D'autres entrepreneurs en déneigement sous contrat avec la Ville de Québec ont avoué au Soleil avoir reçu des amendes de plusieurs milliers de dollars pour la première fois cet hiver.
Selon un d'entre eux, qui refuse d'être nommé, «présentement, les contremaîtres sont sur les dents, ils sont très, très sévères». Cette attitude sans précédent remonterait au début de la saison. En plus de suivre les camions des sous-traitants en temps réel grâce au GPS, les représentants de la Ville vont sur le terrain pour mesurer la neige au sol et vérifier le dégagement des rues, des intersections et même des bornes-fontaines au centimètre près, explique un autre, qui souhaite aussi garder l'anonymat.
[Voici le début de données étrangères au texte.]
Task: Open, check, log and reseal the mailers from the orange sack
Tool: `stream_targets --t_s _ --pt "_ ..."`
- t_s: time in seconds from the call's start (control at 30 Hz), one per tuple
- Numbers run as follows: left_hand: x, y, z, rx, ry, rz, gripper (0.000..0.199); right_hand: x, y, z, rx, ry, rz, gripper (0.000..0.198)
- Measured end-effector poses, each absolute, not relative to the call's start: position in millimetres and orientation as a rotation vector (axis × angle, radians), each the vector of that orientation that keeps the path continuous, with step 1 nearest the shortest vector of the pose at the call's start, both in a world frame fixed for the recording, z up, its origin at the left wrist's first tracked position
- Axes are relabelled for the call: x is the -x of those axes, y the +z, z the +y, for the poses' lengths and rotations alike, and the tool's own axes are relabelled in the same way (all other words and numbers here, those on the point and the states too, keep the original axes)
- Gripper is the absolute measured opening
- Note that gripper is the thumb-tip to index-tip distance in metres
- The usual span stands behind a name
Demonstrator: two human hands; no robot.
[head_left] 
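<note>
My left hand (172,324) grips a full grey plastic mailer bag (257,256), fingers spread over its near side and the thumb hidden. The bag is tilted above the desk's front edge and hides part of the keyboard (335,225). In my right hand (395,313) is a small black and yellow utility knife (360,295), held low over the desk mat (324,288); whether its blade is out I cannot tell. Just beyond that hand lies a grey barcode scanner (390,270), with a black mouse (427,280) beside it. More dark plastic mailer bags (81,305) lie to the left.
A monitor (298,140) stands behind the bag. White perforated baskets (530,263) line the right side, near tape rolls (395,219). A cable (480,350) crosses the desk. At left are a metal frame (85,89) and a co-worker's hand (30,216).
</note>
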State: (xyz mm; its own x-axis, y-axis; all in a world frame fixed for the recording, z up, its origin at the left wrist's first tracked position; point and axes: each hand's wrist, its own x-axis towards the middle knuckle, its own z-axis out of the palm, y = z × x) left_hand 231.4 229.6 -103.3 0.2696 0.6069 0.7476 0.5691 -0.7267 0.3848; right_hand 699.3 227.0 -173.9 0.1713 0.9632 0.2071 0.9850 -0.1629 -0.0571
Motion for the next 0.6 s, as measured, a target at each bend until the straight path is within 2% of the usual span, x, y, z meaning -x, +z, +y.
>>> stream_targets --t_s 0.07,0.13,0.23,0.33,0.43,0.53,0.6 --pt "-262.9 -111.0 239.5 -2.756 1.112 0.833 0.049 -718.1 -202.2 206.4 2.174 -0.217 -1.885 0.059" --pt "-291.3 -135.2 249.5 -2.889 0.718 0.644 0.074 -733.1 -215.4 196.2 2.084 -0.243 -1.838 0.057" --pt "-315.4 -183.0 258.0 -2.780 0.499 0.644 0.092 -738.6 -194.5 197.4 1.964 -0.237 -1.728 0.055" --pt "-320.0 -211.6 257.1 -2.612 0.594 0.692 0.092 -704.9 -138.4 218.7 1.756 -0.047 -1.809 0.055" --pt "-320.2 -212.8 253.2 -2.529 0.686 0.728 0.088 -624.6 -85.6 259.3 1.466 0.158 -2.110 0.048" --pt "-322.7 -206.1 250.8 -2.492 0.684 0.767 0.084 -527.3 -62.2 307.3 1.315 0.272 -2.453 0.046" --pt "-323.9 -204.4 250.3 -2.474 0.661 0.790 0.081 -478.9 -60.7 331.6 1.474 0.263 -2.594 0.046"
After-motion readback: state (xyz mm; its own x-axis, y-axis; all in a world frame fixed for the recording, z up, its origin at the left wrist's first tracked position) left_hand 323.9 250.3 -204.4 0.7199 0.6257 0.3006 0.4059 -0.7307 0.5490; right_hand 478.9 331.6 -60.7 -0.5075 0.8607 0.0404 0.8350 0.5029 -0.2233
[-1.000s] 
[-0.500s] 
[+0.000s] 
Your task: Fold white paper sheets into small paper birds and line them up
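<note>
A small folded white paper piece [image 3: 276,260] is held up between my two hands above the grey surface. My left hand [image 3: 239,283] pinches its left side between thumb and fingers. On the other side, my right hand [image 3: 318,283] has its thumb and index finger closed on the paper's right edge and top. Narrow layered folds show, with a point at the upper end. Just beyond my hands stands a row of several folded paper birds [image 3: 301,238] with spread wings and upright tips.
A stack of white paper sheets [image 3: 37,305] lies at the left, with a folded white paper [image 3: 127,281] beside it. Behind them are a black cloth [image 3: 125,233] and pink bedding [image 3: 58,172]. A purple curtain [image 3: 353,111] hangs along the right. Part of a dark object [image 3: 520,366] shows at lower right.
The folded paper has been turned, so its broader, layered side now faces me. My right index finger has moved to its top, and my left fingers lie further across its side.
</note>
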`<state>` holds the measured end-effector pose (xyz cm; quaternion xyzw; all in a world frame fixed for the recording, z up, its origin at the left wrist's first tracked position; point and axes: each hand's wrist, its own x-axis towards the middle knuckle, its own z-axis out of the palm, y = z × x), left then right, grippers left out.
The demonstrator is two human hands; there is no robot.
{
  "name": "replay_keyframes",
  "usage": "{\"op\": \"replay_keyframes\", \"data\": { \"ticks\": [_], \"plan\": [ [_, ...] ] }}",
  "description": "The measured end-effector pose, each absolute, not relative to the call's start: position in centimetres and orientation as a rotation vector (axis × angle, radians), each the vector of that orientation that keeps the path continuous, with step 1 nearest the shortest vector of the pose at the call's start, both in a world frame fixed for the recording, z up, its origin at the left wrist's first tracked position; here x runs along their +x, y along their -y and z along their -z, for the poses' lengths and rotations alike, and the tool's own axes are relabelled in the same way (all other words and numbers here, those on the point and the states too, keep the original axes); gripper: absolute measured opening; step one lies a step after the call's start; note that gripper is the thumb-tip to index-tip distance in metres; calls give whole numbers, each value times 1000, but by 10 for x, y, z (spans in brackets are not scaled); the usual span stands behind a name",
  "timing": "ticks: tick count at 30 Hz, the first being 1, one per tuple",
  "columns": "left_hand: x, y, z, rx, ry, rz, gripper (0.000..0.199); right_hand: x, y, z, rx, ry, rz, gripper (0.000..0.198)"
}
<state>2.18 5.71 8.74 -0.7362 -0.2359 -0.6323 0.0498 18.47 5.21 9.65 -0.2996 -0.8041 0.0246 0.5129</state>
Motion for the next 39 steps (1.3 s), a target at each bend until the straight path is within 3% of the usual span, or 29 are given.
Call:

Il soupçonne les cols bleus de s'acharner sur le privé pour faire monter les prix et prouver que le travail peut être mieux fait et moins cher à l'interne.
Plusieurs entrepreneurs prédisent d'ailleurs une flambée des prix lors du renouvellement des contrats en raison de l'hiver en dents de scie que l'on connaît. Jacques Perron, porte-parole de la Ville de Québec, réplique que les contremaîtres font leur travail comme d'habitude, profitant de tous les outils mis à leur disposition.
La Ville refuse de donner au Soleil le nombre de pénalités signifiées aux déneigeurs privés cet hiver et les précédents. Selon M. Perron, cela équivaudrait à dresser un tableau d'honneur et ce n'est pas d'intérêt public.